Since diabetic mice showed impaired cutaneous wound closure and fewer circulating vasculogenic PCs associated with impaired healing, we also investigated the number of PCs in wild-type and diabetic bone marrow. Surprisingly, bone marrow fluorescence-activated cell sorter analysis demonstrated fewer numbers of certain PC populations at baseline in wild-type compared with diabetic mice (19.4 ± 3.9% vs. 33.9 ± 2.0% L−S+, P < 0.05; 8.3 ± 1.3% vs. 13.4 ± 2.1% L−C+, P = 0.08; and 1.7 ± 0.3% vs. 5.6 ± 0.6% L−S+C+, P < 0.01) (Fig. 3A and B). After cutaneous wounding, wild-type bone marrow PC number increased markedly: day 2 (32.7 ± 2.2% L−S+, P < 0.01; 11.5 ± 0.5% L−C+, P < 0.05; 4.1 ± 0.3% L−S+C+, P < 0.01), day 7 (60.4 ± 3.2% L−S+, P < 0.01; 15.4 ± 2.2% L−C+, P < 0.01; 9.5 ± 1.3% L−S+C+, P < 0.01), and day 10 (44.1 ± 4.8% L−S+, P < 0.01; 17.1 ± 1.2% L−C+, P < 0.01; 13.5 ± 2.8% L−S+C+, P < 0.05). In a similar fashion, diabetic bone marrow PCs proliferated in response to cutaneous wounding: day 2 (45.3 ± 2.9% L−S+, P < 0.01; 18.8 ± 0.7% L−C+, P < 0.05; 9.5 ± 0.7% L−S+C+, P < 0.01) day 7 (51.1 ± 3.9% L−S+, P < 0.01; 23.1 ± 4.1% L−C+, P < 0.05; 17.4 ± 3.0 and L−S+C+, P < 0.01) and day 10 (59.9 ± 2.6% L−S+, P < 0.01; 14.3 ± 2.6% L−C+; 14.4 ± 3.2% L−S+C+, P < 0.05).

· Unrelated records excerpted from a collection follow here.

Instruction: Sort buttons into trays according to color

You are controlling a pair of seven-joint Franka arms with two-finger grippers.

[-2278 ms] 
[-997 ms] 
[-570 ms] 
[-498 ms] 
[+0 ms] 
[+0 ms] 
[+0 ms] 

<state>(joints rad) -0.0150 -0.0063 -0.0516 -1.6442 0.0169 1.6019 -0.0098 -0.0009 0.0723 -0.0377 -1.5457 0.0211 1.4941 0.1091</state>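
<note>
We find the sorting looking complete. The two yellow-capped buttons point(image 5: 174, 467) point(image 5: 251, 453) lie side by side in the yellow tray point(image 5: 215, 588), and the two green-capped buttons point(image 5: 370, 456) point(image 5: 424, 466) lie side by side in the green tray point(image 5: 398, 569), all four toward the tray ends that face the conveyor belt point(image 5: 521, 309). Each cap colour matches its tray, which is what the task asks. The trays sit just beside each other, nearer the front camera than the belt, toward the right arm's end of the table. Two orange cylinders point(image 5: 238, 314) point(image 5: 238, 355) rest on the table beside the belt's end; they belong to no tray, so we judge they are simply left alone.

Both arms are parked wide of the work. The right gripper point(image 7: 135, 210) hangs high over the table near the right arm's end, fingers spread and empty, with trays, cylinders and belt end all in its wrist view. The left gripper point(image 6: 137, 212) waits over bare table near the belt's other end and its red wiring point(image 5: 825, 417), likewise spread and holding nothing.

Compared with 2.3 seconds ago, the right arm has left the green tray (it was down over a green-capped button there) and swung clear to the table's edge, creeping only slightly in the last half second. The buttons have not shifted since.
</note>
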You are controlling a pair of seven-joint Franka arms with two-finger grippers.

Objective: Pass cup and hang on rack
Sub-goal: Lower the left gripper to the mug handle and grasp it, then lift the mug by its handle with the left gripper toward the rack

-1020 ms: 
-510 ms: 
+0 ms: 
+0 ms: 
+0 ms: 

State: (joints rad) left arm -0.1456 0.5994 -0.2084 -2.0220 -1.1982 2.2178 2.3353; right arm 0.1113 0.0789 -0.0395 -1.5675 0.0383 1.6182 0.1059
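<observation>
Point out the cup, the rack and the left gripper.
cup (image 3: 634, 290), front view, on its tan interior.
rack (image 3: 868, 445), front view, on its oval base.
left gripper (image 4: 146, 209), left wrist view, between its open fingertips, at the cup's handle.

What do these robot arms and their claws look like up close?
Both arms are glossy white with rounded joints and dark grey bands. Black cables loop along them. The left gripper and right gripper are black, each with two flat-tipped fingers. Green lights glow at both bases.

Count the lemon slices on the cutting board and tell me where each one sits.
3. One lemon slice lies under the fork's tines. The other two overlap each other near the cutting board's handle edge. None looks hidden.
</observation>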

Diabetic and wild type bone marrow vasculogenic PCs have similar functional capabilities.
Since wild-type and diabetic animals had a similar number of bone marrow PCs at baseline and in response to cutaneous wounding, we examined the functional capacity of wild-type and diabetic bone marrow PCs. We first studied the effects of cutaneous injury on bone marrow PC proliferation; wild-type bone marrow PC proliferation remained at baseline levels for 2 days (1.0 ± 0.3-fold increase from baseline), but increased significantly by day 7 (2.3 ± 0.1-fold increase, P < 0.01). Diabetic bone marrow PC proliferation increased substantially at 2 days (3.3 ± 0.2-fold increase from baseline, P < 0.01) after cutaneous wounding and continued to remain elevated through day 7 (3.2 ± 0.1-fold increase, P < 0.01) (Fig. 4A).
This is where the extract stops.